Естественные науки, которые можно назвать в широком смысле историческими (астрономия и т.д.), имеют несколько общих черт, которые отличают их от неисторических — физики, химии, молекулярной биологии и т.д. Из них я бы выделил четыре главных: методологию, представление о причинности, характер предсказаний и сложность.
В физике важнейшим методом получения знаний является лабораторный эксперимент: ученый, исследующий эффект определенного параметра системы, изменяет его, удерживая в постоянном положении остальные параметры, проводит параллельные контрольные эксперименты, где в постоянном положении, наоборот, удерживается исследуемый параметр, повторяет основной и контрольные эксперименты и на выходе имеет количественные данные. Эта стратегия, которая так же хорошо работает в химии и молекулярной биологии, у многих настолько прочно ассоциируется с термином «научный метод», что эксперимент часто считают сущностью всякой науки вообще. Между тем во многих исторических науках лабораторные опыты либо играют незначительную роль, либо вовсе неприменимы. Нельзя прервать по желанию процесс образования галактики, нельзя начать и остановить ураган или глобальное оледенение, нельзя ради проверки гипотезы истребить в нескольких заповедниках всю популяцию гризли или запустить в обратном порядке эволюцию динозавров. Исследователю, занимающемуся любой исторической наукой, приходится полагаться на другие средства получения знания: наблюдение, сравнение и так называемые естественные эксперименты (к которым я вскоре вернусь).
Задачей исследования в исторических науках является вычленение исходных и непосредственных причин и их связи. Понятия исходной причины, цели, функции, которые в физике и химии, как правило, просто не имеют смысла, играют принципиальную роль в понимании деятельности живых систем вообще и деятельности человека в частности. К примеру, если эволюционный биолог изучает зайцев-беляков, шерсть которых летом становится коричневой, а зимой — белой, ему будет недостаточно установить непосредственные причины смены окраски, которые связаны с молекулярной структурой пигмента волос и способом его синтеза в организме. Ему будет важнее ответить на вопрос о функции такой линьки (мимикрия как средство защиты от хищников?) и ее исходной причине (результат естественного отбора в древней популяции зайцев, не менявших окраску?). Сходным образом, исследователь европейской истории не удовлетворится констатацией, что и в 1815 г., и в 1918 г. положение в Европе определялось наступлением мира после тяжелой всеевропейской войны. Ведь без того, чтобы сопоставить причинные цепочки, приведшие к заключению двух мирных соглашений, невозможно понять, почему еще более тяжелая всеевропейская война разразилась спустя пару десятилетий после 1918 г., но не после 1815 г. Между тем химики не приписывают столкновению двух молекул газа ни цели, ни функции и не занимаются поиском его исходной причины.
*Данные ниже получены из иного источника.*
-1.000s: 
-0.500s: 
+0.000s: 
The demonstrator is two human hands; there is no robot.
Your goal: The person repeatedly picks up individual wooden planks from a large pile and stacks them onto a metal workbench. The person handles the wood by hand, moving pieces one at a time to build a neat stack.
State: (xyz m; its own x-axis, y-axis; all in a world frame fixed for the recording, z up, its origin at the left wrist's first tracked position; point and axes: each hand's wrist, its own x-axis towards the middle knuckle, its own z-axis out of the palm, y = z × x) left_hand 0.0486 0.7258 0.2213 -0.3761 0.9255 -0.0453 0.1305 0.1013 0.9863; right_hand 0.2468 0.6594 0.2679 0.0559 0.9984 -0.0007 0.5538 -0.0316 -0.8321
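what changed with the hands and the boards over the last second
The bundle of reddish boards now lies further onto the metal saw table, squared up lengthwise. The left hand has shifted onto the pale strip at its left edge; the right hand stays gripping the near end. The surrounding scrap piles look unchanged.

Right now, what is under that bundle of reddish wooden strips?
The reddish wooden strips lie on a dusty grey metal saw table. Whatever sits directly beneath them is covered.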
Еще одно отличие между историческим и неисторическим естествознанием связано с характером предсказаний. В химии и физике главной проверкой знаний об исследуемой системе является способность правильно предсказать ее будущее поведение. Опять же физики часто смотрят свысока на эволюционную биологию или историю именно потому, что считают их неспособными пройти это испытание. В исторических науках можно дать апостериорное объяснение (скажем, почему падение на Землю астероида 66 миллионов лет назад, по-видимому, привело к вымиранию динозавров, но пощадило многие другие виды), но гораздо труднее сделать априорное предсказание (мы не могли бы точно сказать, какие виды вымрут, если бы не ориентировались на реальное событие и его последствия). Тем не менее и в истории, и в историческом естествознании ученым время от времени удается делать и проверять предсказания — о том, какую информацию должны нести будущие открытия о событиях прошлого.